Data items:

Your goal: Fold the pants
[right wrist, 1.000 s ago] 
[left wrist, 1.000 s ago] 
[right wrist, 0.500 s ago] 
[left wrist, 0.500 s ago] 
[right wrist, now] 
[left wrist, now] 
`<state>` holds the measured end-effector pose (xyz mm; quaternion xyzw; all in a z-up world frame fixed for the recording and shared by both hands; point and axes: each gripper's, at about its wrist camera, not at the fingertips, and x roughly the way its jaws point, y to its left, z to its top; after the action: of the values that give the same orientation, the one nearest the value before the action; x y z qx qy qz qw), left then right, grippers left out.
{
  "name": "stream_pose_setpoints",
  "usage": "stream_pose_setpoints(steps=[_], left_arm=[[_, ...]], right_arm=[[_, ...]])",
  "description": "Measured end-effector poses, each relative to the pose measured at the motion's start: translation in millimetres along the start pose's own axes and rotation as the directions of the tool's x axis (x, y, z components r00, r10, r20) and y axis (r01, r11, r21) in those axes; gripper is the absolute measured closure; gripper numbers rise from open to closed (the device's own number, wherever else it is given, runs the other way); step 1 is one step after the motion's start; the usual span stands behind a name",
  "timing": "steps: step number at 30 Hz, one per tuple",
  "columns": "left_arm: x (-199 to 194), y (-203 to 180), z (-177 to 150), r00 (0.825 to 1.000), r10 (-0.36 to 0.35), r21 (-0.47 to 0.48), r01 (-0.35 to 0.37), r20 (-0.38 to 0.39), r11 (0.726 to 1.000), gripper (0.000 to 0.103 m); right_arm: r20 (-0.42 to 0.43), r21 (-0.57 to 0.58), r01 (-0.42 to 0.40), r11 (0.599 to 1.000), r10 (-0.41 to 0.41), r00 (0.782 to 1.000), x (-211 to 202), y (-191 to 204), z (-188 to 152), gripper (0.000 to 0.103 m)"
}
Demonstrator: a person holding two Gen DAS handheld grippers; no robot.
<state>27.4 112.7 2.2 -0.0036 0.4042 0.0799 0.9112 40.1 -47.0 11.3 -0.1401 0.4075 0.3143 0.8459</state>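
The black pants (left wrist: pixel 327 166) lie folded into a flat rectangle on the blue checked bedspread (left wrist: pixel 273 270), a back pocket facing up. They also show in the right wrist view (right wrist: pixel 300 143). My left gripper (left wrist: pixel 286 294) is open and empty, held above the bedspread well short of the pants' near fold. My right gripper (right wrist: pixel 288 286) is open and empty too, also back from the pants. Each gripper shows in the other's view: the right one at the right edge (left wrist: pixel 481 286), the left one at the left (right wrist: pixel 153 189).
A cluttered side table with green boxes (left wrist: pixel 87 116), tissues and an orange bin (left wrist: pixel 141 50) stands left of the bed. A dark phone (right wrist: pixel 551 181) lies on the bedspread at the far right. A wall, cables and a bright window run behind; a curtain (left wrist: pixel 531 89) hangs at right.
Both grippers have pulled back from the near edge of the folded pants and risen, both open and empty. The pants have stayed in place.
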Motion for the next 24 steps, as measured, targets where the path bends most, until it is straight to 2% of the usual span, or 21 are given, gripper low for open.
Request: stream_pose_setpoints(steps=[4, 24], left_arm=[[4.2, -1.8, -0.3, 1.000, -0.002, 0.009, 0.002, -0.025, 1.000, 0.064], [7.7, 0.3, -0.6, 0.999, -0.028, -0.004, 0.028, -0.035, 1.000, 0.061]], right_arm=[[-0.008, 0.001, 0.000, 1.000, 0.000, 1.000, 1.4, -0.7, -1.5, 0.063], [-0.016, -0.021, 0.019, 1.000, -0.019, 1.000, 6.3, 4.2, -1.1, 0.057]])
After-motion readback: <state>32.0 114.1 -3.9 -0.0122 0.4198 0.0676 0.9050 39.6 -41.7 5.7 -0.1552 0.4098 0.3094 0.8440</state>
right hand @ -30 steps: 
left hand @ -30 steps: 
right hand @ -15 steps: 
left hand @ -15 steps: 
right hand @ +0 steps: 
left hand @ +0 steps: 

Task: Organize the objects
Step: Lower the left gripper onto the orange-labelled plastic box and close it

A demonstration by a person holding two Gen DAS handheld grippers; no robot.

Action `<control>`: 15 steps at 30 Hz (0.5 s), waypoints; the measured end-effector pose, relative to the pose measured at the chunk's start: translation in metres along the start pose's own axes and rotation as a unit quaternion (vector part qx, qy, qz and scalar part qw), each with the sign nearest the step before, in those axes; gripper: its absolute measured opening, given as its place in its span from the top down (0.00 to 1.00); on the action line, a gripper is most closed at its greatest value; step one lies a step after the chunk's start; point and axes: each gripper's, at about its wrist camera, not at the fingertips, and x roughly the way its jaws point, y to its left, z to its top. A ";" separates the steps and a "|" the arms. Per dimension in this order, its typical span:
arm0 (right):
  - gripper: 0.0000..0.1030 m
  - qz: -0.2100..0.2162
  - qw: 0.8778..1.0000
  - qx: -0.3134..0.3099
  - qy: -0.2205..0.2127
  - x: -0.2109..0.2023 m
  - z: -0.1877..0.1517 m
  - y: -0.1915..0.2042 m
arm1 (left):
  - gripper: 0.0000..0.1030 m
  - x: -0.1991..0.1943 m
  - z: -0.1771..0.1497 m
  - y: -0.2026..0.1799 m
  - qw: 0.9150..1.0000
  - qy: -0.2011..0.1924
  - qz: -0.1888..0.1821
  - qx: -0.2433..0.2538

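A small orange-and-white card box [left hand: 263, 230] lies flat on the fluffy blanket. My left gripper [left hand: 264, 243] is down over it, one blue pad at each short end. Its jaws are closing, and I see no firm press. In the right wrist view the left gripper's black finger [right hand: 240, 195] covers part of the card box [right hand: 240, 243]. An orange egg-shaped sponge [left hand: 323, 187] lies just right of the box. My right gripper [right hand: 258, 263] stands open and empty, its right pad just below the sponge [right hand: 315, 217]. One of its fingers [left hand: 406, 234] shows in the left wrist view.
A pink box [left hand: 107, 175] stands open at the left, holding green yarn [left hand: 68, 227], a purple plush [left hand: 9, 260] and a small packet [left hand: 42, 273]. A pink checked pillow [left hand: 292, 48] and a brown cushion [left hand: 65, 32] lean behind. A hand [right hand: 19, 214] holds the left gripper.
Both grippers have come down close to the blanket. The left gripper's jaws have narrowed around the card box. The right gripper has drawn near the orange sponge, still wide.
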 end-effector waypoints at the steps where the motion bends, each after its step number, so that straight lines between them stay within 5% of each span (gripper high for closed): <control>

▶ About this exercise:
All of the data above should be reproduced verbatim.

▶ Solution for this exercise:
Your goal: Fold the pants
[right wrist, 1.000 s ago] 
[left wrist, 1.000 s ago] 
[right wrist, 0.500 s ago] 
[left wrist, 0.500 s ago] 
[right wrist, now] 
[left wrist, now] 
`<state>` holds the measured end-effector pose (xyz mm; quaternion xyzw; all in a z-up world frame fixed for the recording and shared by both hands; point and axes: each gripper's, at about its wrist camera, not at the fingertips, and x roughly the way its jaws point, y to its left, z to its top; after the action: of the values that give the same orientation, the one nearest the value before the action; x y z qx qy qz qw), left then right, grippers left out.
{
  "name": "stream_pose_setpoints",
  "usage": "stream_pose_setpoints(steps=[_], left_arm=[[_, ...]], right_arm=[[_, ...]])",
  "description": "Measured end-effector poses, each relative to the pose measured at the motion's start: translation in millimetres along the start pose's own axes and rotation as the directions of the tool's x axis (x, y, z components r00, r10, r20) and y axis (r01, r11, r21) in those axes; gripper is the absolute measured closure; gripper numbers rise from open to closed (the device's own number, wherever else it is given, runs the other way); step 1 is one step after the motion's start; the usual span stands behind a name",
  "timing": "steps: step number at 30 Hz, one per tuple",
  "columns": "left_arm: x (-199 to 194), y (-203 to 180), z (-177 to 150), r00 (0.825 to 1.000), r10 (-0.36 to 0.35), r21 (-0.47 to 0.48), r01 (-0.35 to 0.37), r20 (-0.38 to 0.39), r11 (0.726 to 1.000), gripper (0.000 to 0.103 m); right_arm: r20 (-0.42 to 0.43), r21 (-0.57 to 0.58), r01 (-0.42 to 0.40), r11 (0.599 to 1.000), r10 (-0.41 to 0.41), r00 (0.782 to 1.000), x (-211 to 202), y (-191 to 204), z (-188 to 152), gripper (0.000 to 0.103 m)"
}
Demonstrator: a person holding two Gen DAS handheld grippers; no robot.
<state>27.4 112.7 2.2 -0.0036 0.4042 0.0799 0.9112 40.1 -47.0 11.3 -0.1401 0.4075 0.3143 0.8459</state>
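The black pants (left wrist: pixel 327 166) lie folded into a flat rectangle on the blue checked bedspread (left wrist: pixel 273 270), a back pocket facing up. They also show in the right wrist view (right wrist: pixel 300 143). My left gripper (left wrist: pixel 286 294) is open and empty, held above the bedspread well short of the pants' near fold. My right gripper (right wrist: pixel 288 286) is open and empty too, also back from the pants. Each gripper shows in the other's view: the right one at the right edge (left wrist: pixel 481 286), the left one at the left (right wrist: pixel 153 189).
A cluttered side table with green boxes (left wrist: pixel 87 116), tissues and an orange bin (left wrist: pixel 141 50) stands left of the bed. A dark phone (right wrist: pixel 551 181) lies on the bedspread at the far right. A wall, cables and a bright window run behind; a curtain (left wrist: pixel 531 89) hangs at right.
Both grippers have pulled back from the near edge of the folded pants and risen, both open and empty. The pants have stayed in place.
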Motion for the next 24 steps, as measured, targets where the path bends most, until it is straight to 2% of the usual span, or 21 are given, gripper low for open.
Request: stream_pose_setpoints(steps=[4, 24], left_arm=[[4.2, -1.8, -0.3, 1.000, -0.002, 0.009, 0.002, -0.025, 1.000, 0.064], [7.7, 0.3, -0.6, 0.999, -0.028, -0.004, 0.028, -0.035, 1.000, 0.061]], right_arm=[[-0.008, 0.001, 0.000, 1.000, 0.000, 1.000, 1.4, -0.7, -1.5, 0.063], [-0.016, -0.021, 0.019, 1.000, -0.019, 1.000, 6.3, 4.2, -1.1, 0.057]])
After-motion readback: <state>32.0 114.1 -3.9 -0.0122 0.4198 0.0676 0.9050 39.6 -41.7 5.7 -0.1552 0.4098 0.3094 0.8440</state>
right hand @ -30 steps: 
left hand @ -30 steps: 
right hand @ -15 steps: 
left hand @ -15 steps: 
right hand @ +0 steps: 
left hand @ +0 steps: 

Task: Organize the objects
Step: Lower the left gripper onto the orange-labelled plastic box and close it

A demonstration by a person holding two Gen DAS handheld grippers; no robot.

Action `<control>`: 15 steps at 30 Hz (0.5 s), waypoints; the measured end-effector pose, relative to the pose measured at the chunk's start: translation in metres along the start pose's own axes and rotation as a unit quaternion (vector part qx, qy, qz and scalar part qw), each with the sign nearest the step before, in those axes; gripper: its absolute measured opening, given as its place in its span from the top down (0.00 to 1.00); on the action line, a gripper is most closed at its greatest value; step one lies a step after the chunk's start; point and axes: each gripper's, at about its wrist camera, not at the fingertips, and x roughly the way its jaws point, y to its left, z to its top. A ";" separates the steps and a "|" the arms. Per dimension in this order, its typical span:
arm0 (right):
  - gripper: 0.0000..0.1030 m
  - qz: -0.2100..0.2162
  - qw: 0.8778..1.0000
  - qx: -0.3134..0.3099
  - qy: -0.2205..0.2127
  - x: -0.2109..0.2023 m
  - z: -0.1877..0.1517 m
  - y: -0.1915..0.2042 m
arm1 (left):
  - gripper: 0.0000..0.1030 m
  - x: -0.1991..0.1943 m
  - z: -0.1771..0.1497 m
  - y: -0.2026..0.1799 m
  - qw: 0.9150..1.0000
  - qy: -0.2011..0.1924
  - qz: -0.1888..0.1821
  - qx: -0.2433..0.2538

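A small orange-and-white card box [left hand: 263, 230] lies flat on the fluffy blanket. My left gripper [left hand: 264, 243] is down over it, one blue pad at each short end. Its jaws are closing, and I see no firm press. In the right wrist view the left gripper's black finger [right hand: 240, 195] covers part of the card box [right hand: 240, 243]. An orange egg-shaped sponge [left hand: 323, 187] lies just right of the box. My right gripper [right hand: 258, 263] stands open and empty, its right pad just below the sponge [right hand: 315, 217]. One of its fingers [left hand: 406, 234] shows in the left wrist view.
A pink box [left hand: 107, 175] stands open at the left, holding green yarn [left hand: 68, 227], a purple plush [left hand: 9, 260] and a small packet [left hand: 42, 273]. A pink checked pillow [left hand: 292, 48] and a brown cushion [left hand: 65, 32] lean behind. A hand [right hand: 19, 214] holds the left gripper.
Both grippers have come down close to the blanket. The left gripper's jaws have narrowed around the card box. The right gripper has drawn near the orange sponge, still wide.
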 end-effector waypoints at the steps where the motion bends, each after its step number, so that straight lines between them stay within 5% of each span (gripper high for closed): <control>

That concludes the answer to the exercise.